The research is beginning to make it clear that the subcutaneous delivery of antibiotics, followed by external ultrasonic dispersion by means of Silberg’s TPS, is going to make a big difference to abdominal surgery patients’ chances for quicker, healthier recoveries. “We learned this from testing it during liposuction and body contouring,” says Silberg, “and now we’ve proposed it for a much broader range of surgical procedures. By getting the antibiotic more directly to the wound site—exactly at the time of greatest need—we’re able to lessen, even prevent, tissue dehydration during exposure to air far more effectively and to ensure antibiotic protection when it’s most needed.”
It sounds so simple and basic, but the technique comes as a result of a great deal of effort. And it’s an ongoing effort, as there’s more research to be done. Hence the setup of a nonprofit corporation—The Santa Rosa Antibiotic Effectiveness Project—to fund and direct further studies into the techniques Silberg has posited and their reliability.
“We’re presently recruiting participants from adults scheduled for elective abdominoplasty procedures at Santa Rosa Memorial Hospital,” says Silberg with a shy smile. “The hospital’s institutional review board has just approved the procedures. In the trial, one group will be given the antibiotic cefazolin intravenously, while the other will receive it subcutaneously while ultrasound is applied for three minutes externally to disperse the saline into the surrounding tissue. We’ll take fatty tissue samples adjacent to the incision at the time of onset and again an hour prior to closing for analysis. I believe the results will demonstrate the effectiveness of the ultrasonic dispersion technique in keeping the area hydrated and in preventing surgical site infections.”
Available is good
Dr. David Smith has been a pediatrician here in Santa Rosa for more than two decades. He says Silberg is rare among plastic surgeons: “Many are quick to boast of their trips to Africa to mend cleft palates, but when you have a kid who’s been facially disfigured by a dog bite, they can’t seem to make it to the hospital here. I know Dr. Silberg has done the foreign trips, too, but he’s also quick to show up when there’s a serious problem locally. He’s not one of those who’ve gone over to ‘the green side.’”
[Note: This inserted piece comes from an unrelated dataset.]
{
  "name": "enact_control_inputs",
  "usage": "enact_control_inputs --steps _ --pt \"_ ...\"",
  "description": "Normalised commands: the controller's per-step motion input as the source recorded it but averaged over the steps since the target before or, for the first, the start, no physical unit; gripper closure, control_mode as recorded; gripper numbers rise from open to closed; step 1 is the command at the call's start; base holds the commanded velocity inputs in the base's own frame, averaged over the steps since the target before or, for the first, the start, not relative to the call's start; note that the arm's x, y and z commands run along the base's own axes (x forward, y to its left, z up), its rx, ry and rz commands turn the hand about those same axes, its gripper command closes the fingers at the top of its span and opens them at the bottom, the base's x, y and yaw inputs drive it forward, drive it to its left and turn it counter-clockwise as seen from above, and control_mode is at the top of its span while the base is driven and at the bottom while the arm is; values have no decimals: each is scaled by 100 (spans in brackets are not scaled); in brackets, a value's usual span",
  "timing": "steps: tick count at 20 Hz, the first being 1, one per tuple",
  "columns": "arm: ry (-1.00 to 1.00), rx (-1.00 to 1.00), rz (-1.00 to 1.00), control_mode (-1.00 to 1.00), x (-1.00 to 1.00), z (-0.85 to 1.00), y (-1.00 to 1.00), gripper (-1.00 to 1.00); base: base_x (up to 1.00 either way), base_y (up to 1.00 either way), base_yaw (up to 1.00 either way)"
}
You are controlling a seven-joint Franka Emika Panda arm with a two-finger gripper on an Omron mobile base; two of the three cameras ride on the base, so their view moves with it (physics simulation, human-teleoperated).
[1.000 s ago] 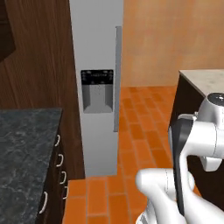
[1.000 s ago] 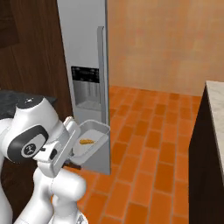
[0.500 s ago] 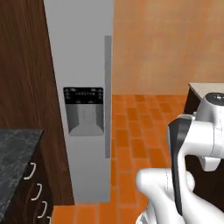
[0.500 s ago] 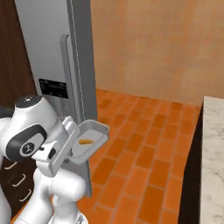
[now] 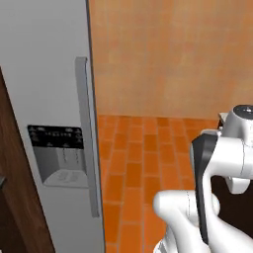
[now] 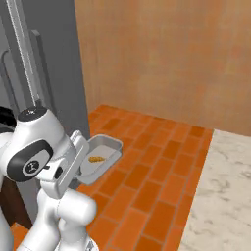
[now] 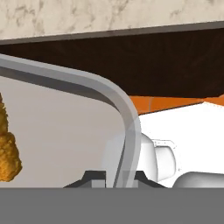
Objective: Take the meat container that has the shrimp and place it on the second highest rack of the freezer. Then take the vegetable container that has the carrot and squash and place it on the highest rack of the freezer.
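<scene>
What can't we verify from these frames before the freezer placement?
- Freezer interior and racks: hidden behind the shut door in both base views.
- Gripper fingers: cut off by the hand view's bottom edge, either side of the container rim.
- Orange-brown food: cut by the hand view's left edge, tiny in the right base view.

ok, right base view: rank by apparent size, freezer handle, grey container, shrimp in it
1. Freezer handle: the long bar is tallest in the picture.
2. Grey container: held out in front of the arm, and nearer the camera, so its look may flatter it.
3. Shrimp: a small orange piece inside the container.
</scene>
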Motion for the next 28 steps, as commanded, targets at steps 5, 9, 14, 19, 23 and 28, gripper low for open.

And despite all this groundbreaking research and critical trials, Silberg somehow still manages to make time to publish professional articles. He’s also in great demand on the public speaking circuit and has been invited to major medical meetings here and in Japan, Thailand, France, Mexico, Korea and Brazil.
In those rare instances of “spare time,” he has a great love of baseball, art and music. An intriguing, large oval painting by German artist Andreas Nottebaum (“a friend of mine”) hangs behind his office desk. Airbrushed onto aluminum, the dramatic painting, for Silberg, “shows that we’re part of the earth, part of the universe.” In practicing plastic surgery and in inventing a better system by which to do so, Silberg sees his reconstructive art as a modest means of helping people to solve essential problems. “People don’t come here to make themselves beautiful,” he parses. “If your nose is all you see of yourself, that’s a problem. Our job, as surgeons, is to help people resolve those problems. Or, as my mother told me when she came to me for a face-lift—she’s 93 and looks great—‘Take away the wrinkles you gave me!’ When you can help someone resolve a problem, that’s a good feeling.”